All the same eligibility rules apply — predicates must trace through direct/renamed lineage to a single source, the adapter must support predicate_pushdown, and limits are blocked by aggregations, joins, or DISTINCT.


Limitations

  • Expression-based join conditionsON UPPER(a.col) = b.col does not trigger join-equality propagation. Only simple column-reference equalities are eligible.
  • Multi-source predicatesWHERE a.col = b.col references columns from two sources and cannot be pushed to either side alone.
  • Adapters without predicate_pushdown — file-based adapters (CSV, Parquet without partition pruning) may not support server-side filtering. The predicate stays on the consumer side.
  • Non-INNER joins — LEFT, RIGHT, FULL OUTER, and CROSS joins block join-equality derivation. The direct predicate is still pushed to its own source, but no derived predicate is inferred for the other side.

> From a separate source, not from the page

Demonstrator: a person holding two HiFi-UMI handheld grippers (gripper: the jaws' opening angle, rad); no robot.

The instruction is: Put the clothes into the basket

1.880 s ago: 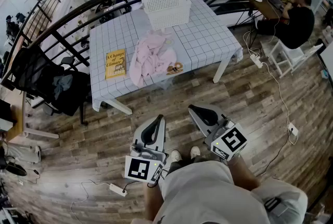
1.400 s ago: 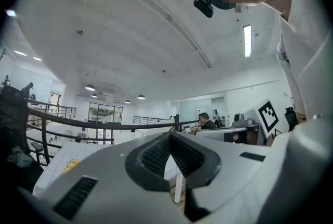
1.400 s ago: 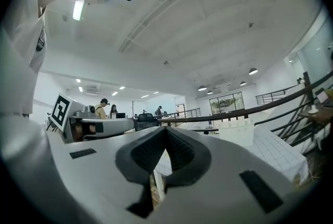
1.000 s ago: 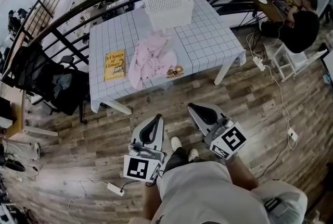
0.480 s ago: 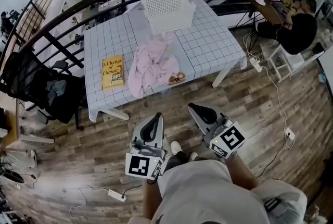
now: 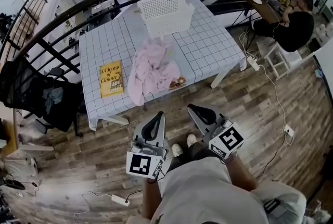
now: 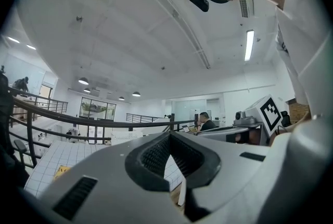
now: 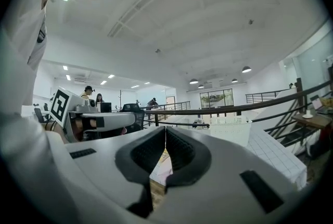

  • Aggregation/window-derived columns — columns produced by COUNT(*), SUM(), ROW_NUMBER(), etc. cannot be pushed because the value doesn't exist at the source level.
  • Consumer predicates are always retained — even when a predicate is pushed, the consumer engine re-applies it after materialization as a correctness safety net. This means pushdown can only make things faster, never incorrect.